AVAILABLE DATA —

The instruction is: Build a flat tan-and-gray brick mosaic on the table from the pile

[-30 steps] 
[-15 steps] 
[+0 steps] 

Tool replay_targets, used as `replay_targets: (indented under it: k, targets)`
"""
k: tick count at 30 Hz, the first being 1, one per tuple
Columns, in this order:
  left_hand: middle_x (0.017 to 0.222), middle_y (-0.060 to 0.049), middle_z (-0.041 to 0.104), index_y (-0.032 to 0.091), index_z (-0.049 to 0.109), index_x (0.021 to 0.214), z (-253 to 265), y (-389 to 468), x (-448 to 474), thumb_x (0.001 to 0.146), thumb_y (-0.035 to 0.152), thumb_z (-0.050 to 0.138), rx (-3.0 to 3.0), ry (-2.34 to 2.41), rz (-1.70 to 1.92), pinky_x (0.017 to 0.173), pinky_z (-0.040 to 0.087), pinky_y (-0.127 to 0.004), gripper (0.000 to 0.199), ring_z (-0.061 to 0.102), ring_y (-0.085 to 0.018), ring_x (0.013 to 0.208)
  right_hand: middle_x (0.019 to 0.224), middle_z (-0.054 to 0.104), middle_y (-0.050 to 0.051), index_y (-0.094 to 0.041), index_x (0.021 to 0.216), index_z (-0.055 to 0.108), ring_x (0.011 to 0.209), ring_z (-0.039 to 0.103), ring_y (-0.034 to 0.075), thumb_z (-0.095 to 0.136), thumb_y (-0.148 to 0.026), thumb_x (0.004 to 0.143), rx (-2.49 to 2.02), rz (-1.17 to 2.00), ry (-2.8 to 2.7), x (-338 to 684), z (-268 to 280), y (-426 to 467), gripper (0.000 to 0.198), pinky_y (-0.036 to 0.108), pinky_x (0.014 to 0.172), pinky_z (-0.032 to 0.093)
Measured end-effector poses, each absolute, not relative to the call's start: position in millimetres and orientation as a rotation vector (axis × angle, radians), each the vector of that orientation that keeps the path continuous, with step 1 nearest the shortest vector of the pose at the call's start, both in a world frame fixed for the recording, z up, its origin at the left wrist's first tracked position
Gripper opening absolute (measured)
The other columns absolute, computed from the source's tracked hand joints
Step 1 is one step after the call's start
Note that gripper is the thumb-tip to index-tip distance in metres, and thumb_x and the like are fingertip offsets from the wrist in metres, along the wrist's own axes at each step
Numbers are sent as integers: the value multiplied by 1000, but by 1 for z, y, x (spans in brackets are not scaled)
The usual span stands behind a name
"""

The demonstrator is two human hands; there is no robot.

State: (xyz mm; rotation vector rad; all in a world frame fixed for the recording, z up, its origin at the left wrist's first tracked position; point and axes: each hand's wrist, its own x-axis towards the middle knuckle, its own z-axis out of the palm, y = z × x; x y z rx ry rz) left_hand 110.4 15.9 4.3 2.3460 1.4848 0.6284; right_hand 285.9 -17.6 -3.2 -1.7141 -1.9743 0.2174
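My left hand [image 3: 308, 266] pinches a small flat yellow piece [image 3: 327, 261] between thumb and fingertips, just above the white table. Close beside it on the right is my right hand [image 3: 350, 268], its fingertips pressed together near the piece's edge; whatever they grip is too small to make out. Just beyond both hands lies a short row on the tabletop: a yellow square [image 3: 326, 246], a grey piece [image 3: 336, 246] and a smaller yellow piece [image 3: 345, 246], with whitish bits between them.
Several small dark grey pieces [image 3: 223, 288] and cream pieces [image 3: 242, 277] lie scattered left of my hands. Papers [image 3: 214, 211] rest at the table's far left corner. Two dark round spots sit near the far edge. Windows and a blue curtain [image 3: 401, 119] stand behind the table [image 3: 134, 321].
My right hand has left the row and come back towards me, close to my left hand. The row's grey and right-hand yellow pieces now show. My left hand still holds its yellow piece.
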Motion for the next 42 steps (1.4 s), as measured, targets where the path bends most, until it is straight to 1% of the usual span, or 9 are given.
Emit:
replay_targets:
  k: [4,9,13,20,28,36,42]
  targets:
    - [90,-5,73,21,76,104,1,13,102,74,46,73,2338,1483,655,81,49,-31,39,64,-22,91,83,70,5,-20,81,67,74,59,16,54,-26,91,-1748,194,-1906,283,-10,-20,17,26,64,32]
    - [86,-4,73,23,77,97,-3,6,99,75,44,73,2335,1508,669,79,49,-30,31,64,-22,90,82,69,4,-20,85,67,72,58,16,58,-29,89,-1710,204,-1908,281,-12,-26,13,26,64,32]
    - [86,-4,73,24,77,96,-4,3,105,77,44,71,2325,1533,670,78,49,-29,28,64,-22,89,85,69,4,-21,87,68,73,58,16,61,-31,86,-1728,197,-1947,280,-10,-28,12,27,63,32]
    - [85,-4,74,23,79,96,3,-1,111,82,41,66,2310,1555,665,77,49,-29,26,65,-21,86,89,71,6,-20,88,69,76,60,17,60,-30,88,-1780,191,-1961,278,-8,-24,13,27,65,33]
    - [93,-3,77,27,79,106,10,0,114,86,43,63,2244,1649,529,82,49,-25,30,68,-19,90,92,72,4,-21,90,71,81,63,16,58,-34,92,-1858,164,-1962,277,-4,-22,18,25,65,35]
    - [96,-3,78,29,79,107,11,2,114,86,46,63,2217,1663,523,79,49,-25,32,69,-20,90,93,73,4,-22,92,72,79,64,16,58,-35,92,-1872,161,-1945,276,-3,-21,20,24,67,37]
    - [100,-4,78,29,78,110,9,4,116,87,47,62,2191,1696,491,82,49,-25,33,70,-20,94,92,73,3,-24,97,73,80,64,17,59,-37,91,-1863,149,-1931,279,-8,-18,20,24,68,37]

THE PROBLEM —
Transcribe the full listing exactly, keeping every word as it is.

COMPLETED TASK —
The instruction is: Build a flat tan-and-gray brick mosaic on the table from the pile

[-30 steps] 
[-15 steps] 
[+0 steps] 

Tool replay_targets, used as `replay_targets: (indented under it: k, targets)`
"""
k: tick count at 30 Hz, the first being 1, one per tuple
Columns, in this order:
  left_hand: middle_x (0.017 to 0.222), middle_y (-0.060 to 0.049), middle_z (-0.041 to 0.104), index_y (-0.032 to 0.091), index_z (-0.049 to 0.109), index_x (0.021 to 0.214), z (-253 to 265), y (-389 to 468), x (-448 to 474), thumb_x (0.001 to 0.146), thumb_y (-0.035 to 0.152), thumb_z (-0.050 to 0.138), rx (-3.0 to 3.0), ry (-2.34 to 2.41), rz (-1.70 to 1.92), pinky_x (0.017 to 0.173), pinky_z (-0.040 to 0.087), pinky_y (-0.127 to 0.004), gripper (0.000 to 0.199), ring_z (-0.061 to 0.102), ring_y (-0.085 to 0.018), ring_x (0.013 to 0.208)
  right_hand: middle_x (0.019 to 0.224), middle_z (-0.054 to 0.104), middle_y (-0.050 to 0.051), index_y (-0.094 to 0.041), index_x (0.021 to 0.216), index_z (-0.055 to 0.108), ring_x (0.011 to 0.209), ring_z (-0.039 to 0.103), ring_y (-0.034 to 0.075), thumb_z (-0.095 to 0.136), thumb_y (-0.148 to 0.026), thumb_x (0.004 to 0.143), rx (-2.49 to 2.02), rz (-1.17 to 2.00), ry (-2.8 to 2.7), x (-338 to 684), z (-268 to 280), y (-426 to 467), gripper (0.000 to 0.198), pinky_y (-0.036 to 0.108), pinky_x (0.014 to 0.172), pinky_z (-0.032 to 0.093)
Measured end-effector poses, each absolute, not relative to the call's start: position in millimetres and orientation as a rotation vector (axis × angle, radians), each the vector of that orientation that keeps the path continuous, with step 1 nearest the shortest vector of the pose at the call's start, both in a world frame fixed for the recording, z up, its origin at the left wrist's first tracked position
Gripper opening absolute (measured)
The other columns absolute, computed from the source's tracked hand joints
Step 1 is one step after the call's start
Note that gripper is the thumb-tip to index-tip distance in metres, and thumb_x and the like are fingertip offsets from the wrist in metres, along the wrist's own axes at each step
Numbers are sent as integers: the value multiplied by 1000, but by 1 for z, y, x (spans in brackets are not scaled)
The usual span stands behind a name
"""

The demonstrator is two human hands; there is no robot.

State: (xyz mm; rotation vector rad; all in a world frame fixed for the recording, z up, its origin at the left wrist's first tracked position; point and axes: each hand's wrist, its own x-axis towards the middle knuckle, its own z-axis out of the palm, y = z × x; x y z rx ry rz) left_hand 110.4 15.9 4.3 2.3460 1.4848 0.6284; right_hand 285.9 -17.6 -3.2 -1.7141 -1.9743 0.2174
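My left hand [image 3: 308, 266] pinches a small flat yellow piece [image 3: 327, 261] between thumb and fingertips, just above the white table. Close beside it on the right is my right hand [image 3: 350, 268], its fingertips pressed together near the piece's edge; whatever they grip is too small to make out. Just beyond both hands lies a short row on the tabletop: a yellow square [image 3: 326, 246], a grey piece [image 3: 336, 246] and a smaller yellow piece [image 3: 345, 246], with whitish bits between them.
Several small dark grey pieces [image 3: 223, 288] and cream pieces [image 3: 242, 277] lie scattered left of my hands. Papers [image 3: 214, 211] rest at the table's far left corner. Two dark round spots sit near the far edge. Windows and a blue curtain [image 3: 401, 119] stand behind the table [image 3: 134, 321].
My right hand has left the row and come back towards me, close to my left hand. The row's grey and right-hand yellow pieces now show. My left hand still holds its yellow piece.
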Motion for the next 42 steps (1.4 s), as measured, targets where the path bends most, until it is straight to 1% of the usual span, or 9 are given.
Emit:
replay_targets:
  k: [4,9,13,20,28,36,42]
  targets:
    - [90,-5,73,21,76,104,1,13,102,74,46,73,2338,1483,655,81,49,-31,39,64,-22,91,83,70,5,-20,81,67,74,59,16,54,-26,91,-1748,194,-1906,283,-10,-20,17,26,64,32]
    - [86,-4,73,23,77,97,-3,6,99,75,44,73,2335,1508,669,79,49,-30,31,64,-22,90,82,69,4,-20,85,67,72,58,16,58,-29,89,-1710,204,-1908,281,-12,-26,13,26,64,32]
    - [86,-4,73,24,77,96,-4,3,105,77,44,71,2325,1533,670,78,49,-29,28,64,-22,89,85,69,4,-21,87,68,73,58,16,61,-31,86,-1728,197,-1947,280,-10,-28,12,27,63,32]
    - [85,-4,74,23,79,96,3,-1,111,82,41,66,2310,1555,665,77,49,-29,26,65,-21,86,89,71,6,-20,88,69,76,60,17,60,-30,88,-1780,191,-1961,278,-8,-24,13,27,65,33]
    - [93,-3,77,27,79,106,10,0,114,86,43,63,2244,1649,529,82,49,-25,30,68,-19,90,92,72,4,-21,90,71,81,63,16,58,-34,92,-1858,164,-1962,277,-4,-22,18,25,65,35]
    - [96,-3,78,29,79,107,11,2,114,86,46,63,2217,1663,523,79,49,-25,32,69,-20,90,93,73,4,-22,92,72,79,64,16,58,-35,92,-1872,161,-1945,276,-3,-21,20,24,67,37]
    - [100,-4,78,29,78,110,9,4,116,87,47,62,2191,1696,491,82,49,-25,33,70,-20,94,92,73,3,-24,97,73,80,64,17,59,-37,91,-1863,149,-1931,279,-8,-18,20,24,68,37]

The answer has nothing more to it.